Research by faculty at the Paulson School has led to a number of promising startups in recent years. Whether using droplet-based microfluidics to analyze genomes, deploying software to facilitate active learning in the classroom, or commercializing robotic graspers, 3-D printers, quantum cascade lasers, or liquid-infused slippery surfaces, new ventures are helping ensure that innovations reach the public. Harvard University research led to 14 new companies in the 2015 fiscal year alone.
“They want to be thought leaders, to lead through impact,” says David Parkes, George F. Colony Professor of Computer Science, Harvard College professor, and area dean for computer science. “That really motivates some faculty — and maybe even seeing other people in your field who are doing something similar and thinking, ‘You know what? I can do better than them.’
“The time I spend in industry, and especially in startups, is quite inspiring,” he says. “In the classroom, it shows students that you’re in touch with what’s actually going on. Being able to say ‘The theoretical concept we’ve just described is having this kind of impact in industry right now,’ that’s huge.”
Research at the frontier
“Another important factor, I think, is that CS at Harvard is by design outward-facing,” Lewis says. “Our faculty are leading research programs that intersect with many other areas of science, social science, medicine, law, and so on.

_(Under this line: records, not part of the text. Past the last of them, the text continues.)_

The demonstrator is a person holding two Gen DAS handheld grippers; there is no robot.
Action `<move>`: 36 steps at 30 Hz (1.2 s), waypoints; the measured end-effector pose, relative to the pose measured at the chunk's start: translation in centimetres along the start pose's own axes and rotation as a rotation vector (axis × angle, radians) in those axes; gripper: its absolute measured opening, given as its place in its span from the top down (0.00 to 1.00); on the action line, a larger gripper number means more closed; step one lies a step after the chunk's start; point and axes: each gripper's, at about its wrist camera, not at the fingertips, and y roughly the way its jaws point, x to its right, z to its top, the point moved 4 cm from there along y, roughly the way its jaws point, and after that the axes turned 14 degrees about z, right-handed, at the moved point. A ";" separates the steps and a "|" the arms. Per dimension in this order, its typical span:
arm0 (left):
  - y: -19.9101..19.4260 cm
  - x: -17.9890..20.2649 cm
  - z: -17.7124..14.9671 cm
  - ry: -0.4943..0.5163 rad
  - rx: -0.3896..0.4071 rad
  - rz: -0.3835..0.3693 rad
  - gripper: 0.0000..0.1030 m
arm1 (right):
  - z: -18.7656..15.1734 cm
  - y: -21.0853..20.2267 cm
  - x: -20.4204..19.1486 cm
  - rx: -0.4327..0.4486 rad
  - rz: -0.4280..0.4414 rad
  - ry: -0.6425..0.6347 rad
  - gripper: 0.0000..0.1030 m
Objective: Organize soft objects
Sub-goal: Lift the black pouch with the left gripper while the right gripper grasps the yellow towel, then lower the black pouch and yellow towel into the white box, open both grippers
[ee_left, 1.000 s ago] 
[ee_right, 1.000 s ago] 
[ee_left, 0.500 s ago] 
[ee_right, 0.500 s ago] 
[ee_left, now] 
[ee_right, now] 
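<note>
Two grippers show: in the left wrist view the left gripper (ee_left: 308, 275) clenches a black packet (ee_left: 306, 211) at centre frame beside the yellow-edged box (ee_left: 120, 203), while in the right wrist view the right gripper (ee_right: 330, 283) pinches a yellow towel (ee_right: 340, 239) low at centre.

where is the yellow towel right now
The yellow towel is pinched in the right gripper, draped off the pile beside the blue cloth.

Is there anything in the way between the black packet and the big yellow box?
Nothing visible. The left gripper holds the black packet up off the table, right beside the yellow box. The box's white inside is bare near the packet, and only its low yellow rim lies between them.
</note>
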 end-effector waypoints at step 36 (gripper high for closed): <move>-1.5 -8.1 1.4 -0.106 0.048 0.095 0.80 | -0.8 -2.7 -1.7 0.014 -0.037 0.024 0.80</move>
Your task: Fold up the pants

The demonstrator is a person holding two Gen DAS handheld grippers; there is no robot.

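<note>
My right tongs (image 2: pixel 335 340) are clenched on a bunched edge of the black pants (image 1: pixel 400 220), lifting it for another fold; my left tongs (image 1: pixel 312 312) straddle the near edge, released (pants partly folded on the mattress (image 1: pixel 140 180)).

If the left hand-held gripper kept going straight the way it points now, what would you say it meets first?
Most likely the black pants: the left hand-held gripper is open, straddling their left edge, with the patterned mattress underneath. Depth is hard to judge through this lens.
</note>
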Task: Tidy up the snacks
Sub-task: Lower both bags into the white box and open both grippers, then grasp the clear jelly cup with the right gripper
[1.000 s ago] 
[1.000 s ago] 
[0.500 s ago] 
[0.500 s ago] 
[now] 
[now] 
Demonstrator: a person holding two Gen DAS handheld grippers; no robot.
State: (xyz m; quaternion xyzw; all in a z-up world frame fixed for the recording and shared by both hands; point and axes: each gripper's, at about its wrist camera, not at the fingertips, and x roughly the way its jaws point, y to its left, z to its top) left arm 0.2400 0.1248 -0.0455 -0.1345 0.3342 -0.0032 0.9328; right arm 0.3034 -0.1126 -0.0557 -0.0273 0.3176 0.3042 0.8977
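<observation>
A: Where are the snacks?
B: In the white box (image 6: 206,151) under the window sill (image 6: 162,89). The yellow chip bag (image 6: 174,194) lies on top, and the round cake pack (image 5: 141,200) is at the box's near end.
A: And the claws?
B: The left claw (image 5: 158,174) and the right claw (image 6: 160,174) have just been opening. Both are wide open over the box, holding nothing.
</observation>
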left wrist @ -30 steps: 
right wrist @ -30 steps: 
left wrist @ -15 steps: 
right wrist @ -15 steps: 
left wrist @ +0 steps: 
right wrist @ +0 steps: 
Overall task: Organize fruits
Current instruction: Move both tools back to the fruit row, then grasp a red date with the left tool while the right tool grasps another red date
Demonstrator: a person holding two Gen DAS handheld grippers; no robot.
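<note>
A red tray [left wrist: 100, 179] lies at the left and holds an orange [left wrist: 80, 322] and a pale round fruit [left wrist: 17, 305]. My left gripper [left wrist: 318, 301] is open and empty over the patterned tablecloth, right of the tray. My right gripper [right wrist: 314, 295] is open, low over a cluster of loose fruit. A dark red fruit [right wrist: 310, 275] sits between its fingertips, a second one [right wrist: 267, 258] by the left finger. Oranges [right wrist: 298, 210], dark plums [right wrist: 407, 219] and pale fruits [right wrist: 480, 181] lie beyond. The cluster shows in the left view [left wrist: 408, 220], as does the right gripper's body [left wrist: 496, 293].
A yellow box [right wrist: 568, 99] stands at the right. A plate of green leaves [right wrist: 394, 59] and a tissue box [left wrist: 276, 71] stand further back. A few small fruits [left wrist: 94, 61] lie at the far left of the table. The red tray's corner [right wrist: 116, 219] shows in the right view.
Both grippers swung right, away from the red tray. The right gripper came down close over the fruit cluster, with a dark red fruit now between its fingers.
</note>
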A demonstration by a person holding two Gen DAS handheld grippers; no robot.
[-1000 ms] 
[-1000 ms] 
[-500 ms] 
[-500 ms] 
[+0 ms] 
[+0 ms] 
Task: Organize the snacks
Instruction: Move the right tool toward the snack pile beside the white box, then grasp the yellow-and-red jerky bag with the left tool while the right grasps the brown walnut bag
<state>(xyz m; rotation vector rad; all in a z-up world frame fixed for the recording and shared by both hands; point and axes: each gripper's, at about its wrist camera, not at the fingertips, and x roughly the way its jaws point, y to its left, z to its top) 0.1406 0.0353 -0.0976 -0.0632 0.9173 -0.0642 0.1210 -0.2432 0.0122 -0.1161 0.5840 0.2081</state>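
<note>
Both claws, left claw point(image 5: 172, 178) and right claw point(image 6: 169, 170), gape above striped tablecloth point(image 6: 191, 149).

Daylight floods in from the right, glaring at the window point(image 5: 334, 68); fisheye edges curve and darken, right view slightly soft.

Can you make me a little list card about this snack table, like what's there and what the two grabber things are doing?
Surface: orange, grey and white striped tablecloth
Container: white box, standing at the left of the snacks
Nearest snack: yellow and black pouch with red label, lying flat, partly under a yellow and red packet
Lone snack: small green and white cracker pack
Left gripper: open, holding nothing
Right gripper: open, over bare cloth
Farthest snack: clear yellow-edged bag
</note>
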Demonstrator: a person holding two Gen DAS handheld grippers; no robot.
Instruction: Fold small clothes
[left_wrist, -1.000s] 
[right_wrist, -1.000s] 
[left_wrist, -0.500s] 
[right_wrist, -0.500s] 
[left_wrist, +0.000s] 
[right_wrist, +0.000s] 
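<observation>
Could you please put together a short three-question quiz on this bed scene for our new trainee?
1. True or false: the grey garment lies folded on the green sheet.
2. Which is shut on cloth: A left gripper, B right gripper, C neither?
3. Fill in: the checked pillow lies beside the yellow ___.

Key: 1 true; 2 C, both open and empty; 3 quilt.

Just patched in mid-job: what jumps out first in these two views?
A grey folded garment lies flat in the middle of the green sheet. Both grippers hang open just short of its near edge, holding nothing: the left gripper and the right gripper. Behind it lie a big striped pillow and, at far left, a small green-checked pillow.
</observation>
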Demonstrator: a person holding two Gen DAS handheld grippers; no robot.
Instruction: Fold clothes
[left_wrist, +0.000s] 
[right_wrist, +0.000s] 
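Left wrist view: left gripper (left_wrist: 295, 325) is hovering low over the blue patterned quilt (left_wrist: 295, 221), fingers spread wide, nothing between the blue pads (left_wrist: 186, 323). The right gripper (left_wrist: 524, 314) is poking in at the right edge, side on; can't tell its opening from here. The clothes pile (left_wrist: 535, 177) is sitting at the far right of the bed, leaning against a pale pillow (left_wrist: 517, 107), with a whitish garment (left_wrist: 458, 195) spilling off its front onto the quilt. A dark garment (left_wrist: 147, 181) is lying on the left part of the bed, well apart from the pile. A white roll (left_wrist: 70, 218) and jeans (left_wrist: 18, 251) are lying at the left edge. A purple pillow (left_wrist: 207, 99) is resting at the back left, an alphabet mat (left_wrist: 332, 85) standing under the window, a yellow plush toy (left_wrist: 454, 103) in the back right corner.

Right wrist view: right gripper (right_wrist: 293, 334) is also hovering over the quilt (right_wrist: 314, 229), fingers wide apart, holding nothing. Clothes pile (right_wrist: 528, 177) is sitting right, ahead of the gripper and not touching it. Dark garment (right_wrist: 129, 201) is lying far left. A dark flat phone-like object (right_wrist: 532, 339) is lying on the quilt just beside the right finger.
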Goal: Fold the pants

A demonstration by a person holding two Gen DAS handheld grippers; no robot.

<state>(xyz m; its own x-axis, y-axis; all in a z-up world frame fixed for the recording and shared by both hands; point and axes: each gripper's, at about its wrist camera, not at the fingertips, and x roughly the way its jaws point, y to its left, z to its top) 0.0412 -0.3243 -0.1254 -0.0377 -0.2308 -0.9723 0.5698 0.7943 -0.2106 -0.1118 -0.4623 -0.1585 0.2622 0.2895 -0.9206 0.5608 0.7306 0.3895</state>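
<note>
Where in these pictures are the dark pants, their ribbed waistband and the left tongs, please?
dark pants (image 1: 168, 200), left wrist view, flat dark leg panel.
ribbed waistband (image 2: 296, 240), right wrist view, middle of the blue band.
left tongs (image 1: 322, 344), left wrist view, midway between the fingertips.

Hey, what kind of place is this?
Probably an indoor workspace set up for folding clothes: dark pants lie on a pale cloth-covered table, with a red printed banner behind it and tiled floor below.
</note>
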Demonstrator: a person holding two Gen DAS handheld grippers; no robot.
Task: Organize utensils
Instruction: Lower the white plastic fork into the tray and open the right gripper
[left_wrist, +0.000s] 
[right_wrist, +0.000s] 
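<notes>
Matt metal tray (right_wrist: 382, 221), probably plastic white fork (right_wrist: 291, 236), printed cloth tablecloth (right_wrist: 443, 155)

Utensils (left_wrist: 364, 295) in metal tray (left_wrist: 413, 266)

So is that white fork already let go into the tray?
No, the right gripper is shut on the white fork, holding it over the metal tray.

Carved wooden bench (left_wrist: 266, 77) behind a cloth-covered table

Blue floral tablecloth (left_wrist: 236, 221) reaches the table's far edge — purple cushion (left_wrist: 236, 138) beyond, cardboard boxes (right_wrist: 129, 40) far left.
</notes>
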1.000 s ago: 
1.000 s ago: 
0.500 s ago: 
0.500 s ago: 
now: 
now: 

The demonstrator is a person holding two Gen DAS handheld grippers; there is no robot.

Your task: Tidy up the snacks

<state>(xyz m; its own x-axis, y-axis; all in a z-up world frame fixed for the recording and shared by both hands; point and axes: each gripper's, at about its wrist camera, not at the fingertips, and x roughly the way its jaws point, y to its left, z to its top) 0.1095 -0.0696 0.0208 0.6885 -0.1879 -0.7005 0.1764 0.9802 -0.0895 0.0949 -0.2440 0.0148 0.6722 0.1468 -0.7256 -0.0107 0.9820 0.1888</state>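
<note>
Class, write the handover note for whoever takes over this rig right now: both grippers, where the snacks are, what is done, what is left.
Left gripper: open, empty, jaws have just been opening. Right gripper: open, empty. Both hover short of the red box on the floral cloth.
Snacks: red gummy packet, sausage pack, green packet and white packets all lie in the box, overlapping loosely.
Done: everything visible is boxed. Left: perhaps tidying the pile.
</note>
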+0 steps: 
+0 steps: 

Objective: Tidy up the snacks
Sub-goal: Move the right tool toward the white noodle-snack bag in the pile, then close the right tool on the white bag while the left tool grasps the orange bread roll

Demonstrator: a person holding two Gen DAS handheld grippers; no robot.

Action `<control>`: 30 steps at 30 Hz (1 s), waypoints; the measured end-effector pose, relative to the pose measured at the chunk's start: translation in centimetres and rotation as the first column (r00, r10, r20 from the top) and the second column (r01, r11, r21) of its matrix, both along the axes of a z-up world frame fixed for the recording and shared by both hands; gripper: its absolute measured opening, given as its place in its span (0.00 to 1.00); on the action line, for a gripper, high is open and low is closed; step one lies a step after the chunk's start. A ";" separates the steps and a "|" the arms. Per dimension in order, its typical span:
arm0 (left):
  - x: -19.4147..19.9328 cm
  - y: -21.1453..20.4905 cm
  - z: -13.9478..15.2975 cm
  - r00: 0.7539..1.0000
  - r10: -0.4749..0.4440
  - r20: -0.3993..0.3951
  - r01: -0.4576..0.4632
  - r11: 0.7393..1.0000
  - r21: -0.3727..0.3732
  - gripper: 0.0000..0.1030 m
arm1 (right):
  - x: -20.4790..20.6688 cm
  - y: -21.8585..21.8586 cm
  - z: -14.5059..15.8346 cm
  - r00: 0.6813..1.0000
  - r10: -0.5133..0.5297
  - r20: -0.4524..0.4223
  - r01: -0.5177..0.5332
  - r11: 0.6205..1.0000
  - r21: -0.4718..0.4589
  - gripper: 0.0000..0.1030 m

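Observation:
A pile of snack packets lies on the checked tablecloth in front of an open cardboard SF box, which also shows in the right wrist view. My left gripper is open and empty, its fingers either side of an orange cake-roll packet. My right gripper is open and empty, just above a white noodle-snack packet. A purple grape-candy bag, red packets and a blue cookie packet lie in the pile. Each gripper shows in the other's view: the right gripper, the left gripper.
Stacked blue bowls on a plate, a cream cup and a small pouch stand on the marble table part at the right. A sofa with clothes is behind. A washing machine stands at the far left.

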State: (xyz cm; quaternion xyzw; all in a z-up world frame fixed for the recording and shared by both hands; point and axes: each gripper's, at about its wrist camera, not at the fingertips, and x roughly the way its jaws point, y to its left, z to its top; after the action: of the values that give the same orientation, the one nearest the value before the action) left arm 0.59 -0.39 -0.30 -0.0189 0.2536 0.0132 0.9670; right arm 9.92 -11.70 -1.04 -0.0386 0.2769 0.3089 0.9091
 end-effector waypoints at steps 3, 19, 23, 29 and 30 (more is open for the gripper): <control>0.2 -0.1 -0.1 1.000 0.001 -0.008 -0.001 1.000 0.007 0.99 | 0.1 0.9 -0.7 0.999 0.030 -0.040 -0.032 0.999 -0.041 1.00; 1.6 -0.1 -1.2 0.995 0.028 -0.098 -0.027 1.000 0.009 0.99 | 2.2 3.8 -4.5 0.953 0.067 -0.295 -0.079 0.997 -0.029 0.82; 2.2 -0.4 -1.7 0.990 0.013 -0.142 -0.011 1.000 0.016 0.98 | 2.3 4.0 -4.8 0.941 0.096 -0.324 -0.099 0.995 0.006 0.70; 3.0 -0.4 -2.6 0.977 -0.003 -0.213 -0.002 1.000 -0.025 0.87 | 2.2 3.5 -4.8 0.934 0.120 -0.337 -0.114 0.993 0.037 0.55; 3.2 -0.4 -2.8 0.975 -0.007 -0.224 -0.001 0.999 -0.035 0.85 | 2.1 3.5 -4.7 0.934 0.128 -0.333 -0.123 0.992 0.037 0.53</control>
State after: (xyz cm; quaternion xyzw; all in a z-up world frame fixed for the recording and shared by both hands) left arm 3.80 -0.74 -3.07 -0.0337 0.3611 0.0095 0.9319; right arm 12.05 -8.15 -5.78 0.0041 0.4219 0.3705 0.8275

They have expertise in many of the hottest areas, and that naturally leads to commercial opportunities.”
A flurry of faculty hires in computer science points to some emerging areas of strength, particularly in robotics, systems, machine learning, and artificial intelligence.
“I’m happy to say that we’re touching the modern frontier of where computer science is,” says Parkes.
Referring to his own area of algorithmic economics, he explains, “There’s a lot of very powerful R&D happening in industry where they have an existing market design and data to drive improvements, but generally they can’t ask — and they won’t ask — ‘What is the completely different design that might be better?’”
In other words, the intellectual diversity and academic freedom of the university setting lend themselves to a more deeply creative approach to problem-solving.
“Theorists can figure out hard problems, figure out whether something is possible, or how we’re doing relative to the best we can do,” Seltzer says. “I find there’s a real synergy between those of us who think of ourselves as applied and those of us who think of ourselves as theoretical. I’m thoroughly entrenched on the applied side, but you need that breadth.”
Students arrive on campus with a similarly diverse range of interests, and while many Harvard computer science graduates do end up in the nation’s top CS departments, a future in academia is by no means the default. “It’s about finding out what they want and then helping to position them for those careers,” Seltzer says.
Numerous programs and resources to encourage innovation and collaborations across fields have sprung up across Harvard, particularly in the past few years, contributing to an environment far more supportive than the one Seltzer knew a decade ago, when she sold Sleepycat.
“It was barely noticed when we got acquired by the prime company in the area,” she recalls. “There has always been entrepreneurship going on under the radar, something to do in the background, whereas now it’s much easier to do it in the foreground and be open about it.”
Parkes credits “the happy combination of outstanding professors, very talented students, and a local ecosystem that is welcoming to startups, with the right venture capital, the right office spaces, the right public transportation, the right schools.”
“If you get all this to work,” Parkes adds, “universities get stronger, regional economies get stronger, and the world gets better as well.”
Not to mention, it’s fun. “There’s nothing like trying to build something that people want,” Adams says.